Compte tenu des dangers de cette loi pour les locataires et le logement social, le conseil municipal d’Amiens s’y oppose et demande son abrogation.
Nous demandons par conséquent :
- L’abrogation de la loi Boutin.
- La suppression du « surloyer » (SLS).
- L’augmentation des aides de l’Etat pour construire prioritairement des logements sociaux et l’augmentation des pénalités à l’égard des communes égoïstes qui ne respectent pas la loi SRU : avoir au moins 20% de logements locatifs sociaux.

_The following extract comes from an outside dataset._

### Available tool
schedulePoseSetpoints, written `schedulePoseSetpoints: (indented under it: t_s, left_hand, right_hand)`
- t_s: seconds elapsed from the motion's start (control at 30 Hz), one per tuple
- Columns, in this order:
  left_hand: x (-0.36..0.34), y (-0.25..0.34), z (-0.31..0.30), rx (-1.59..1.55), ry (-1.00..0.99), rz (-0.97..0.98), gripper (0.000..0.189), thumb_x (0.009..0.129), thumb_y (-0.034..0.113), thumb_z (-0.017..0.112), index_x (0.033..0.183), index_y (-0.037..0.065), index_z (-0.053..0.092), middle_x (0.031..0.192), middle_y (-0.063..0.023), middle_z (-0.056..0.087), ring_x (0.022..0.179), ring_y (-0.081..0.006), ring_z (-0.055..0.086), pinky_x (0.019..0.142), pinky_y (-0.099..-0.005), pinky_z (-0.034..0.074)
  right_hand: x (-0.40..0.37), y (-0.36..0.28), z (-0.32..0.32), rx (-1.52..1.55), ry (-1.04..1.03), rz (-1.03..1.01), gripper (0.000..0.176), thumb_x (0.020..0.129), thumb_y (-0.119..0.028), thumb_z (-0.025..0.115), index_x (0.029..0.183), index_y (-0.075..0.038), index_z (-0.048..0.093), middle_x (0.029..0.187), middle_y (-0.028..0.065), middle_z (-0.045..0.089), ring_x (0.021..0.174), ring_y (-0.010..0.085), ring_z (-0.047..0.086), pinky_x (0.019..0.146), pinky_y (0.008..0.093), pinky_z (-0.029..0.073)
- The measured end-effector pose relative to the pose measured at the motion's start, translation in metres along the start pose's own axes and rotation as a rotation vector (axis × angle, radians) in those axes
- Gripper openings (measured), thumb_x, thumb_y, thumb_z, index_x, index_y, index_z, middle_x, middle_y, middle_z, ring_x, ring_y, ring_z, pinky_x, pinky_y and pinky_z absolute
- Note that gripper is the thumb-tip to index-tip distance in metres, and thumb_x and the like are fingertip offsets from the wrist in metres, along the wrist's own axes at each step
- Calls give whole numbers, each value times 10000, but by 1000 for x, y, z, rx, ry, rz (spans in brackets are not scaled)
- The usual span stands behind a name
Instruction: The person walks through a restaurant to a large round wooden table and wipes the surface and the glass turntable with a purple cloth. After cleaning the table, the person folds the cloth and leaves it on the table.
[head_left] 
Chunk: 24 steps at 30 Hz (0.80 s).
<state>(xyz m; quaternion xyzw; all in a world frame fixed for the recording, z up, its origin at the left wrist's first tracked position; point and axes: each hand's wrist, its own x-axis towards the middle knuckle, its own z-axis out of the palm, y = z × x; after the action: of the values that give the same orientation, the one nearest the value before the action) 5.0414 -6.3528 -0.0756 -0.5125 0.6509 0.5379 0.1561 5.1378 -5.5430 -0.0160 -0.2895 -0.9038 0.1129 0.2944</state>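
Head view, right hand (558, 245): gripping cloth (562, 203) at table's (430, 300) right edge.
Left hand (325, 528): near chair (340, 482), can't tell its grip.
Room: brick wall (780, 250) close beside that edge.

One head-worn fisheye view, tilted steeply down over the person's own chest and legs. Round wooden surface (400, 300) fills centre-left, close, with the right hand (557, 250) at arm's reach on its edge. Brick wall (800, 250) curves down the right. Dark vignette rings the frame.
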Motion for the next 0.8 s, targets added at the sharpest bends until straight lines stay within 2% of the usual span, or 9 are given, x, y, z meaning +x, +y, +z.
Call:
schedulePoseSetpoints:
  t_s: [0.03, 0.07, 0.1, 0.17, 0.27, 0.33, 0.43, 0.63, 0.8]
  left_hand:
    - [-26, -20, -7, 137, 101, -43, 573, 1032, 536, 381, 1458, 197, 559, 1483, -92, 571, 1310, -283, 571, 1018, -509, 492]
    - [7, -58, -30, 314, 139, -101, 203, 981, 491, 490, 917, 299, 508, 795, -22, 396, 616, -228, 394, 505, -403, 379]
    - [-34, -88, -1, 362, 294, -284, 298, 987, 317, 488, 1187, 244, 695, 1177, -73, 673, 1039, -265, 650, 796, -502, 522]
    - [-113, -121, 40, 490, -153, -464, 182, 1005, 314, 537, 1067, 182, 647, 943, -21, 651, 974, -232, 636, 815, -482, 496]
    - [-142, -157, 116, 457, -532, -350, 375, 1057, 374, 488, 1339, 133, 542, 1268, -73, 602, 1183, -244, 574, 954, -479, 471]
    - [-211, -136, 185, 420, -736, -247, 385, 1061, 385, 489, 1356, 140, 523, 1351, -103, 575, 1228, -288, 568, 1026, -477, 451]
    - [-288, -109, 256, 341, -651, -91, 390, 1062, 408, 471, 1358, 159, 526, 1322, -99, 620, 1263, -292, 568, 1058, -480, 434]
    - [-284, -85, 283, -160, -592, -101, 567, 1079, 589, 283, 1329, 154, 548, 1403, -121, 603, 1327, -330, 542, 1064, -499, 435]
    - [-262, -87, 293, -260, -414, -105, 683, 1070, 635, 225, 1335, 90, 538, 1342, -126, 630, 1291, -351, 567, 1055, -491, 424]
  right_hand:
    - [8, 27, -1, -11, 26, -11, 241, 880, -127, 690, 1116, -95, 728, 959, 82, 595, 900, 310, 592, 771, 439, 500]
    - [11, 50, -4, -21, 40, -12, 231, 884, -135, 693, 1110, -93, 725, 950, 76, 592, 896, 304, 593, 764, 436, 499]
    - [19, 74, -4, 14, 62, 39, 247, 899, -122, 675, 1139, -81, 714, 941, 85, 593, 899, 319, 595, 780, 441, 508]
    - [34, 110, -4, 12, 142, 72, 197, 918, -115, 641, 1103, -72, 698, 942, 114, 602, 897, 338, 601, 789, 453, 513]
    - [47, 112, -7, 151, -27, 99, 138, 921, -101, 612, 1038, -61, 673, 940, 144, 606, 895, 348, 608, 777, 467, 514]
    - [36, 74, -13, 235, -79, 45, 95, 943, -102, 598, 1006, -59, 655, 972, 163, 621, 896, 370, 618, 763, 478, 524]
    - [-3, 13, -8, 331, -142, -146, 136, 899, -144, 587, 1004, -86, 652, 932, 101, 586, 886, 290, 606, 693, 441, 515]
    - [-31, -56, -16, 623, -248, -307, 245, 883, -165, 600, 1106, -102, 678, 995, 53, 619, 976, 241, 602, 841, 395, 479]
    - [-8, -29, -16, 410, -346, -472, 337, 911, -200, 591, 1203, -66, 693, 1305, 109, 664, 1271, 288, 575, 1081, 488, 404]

- La création d’un service public national du logement et de l’habitat et l’affectation aux politiques du logement d’un budget égal à 2% du P.I.B de la nation.
12 votes contre. Adopté.
Marc Foucault se dit interpellé puisque ce vœu est mot à mot celui d’un parti d’extrême gauche que l’on retrouve sur internet. Il demande à la majorité d’essayer au moins d’écrire ses vœux elle-même et de les accorder avec le local. Le vocabulaire est outrancier et excessif. En France presque 3 Français sur 4 ont droit au HLM mais ¼ occupent un HLM. Il faut remettre la chaîne du logement en route. En Ile de France, les gens sont scotchés à leur HLM. Il faut arrêter de dire des mensonges. Sous L. Jospin, 300 000 logements ont été construits par an car l’INSEE avait fait des erreurs. Mais en 2006, il y a eu 420 000 logements en plus, en 2009, ce sont 320 000 logements en plus qui ont été construits. En 5 ans, c’est plus de 500 000 logements sociaux qui ont été construits en France, c’est du jamais vu.
Gilles Demailly est choqué car Marc Foucault insinue que les élus sont incompétents pour écrire des vœux. Il précise que la ville finance largement les logements sociaux.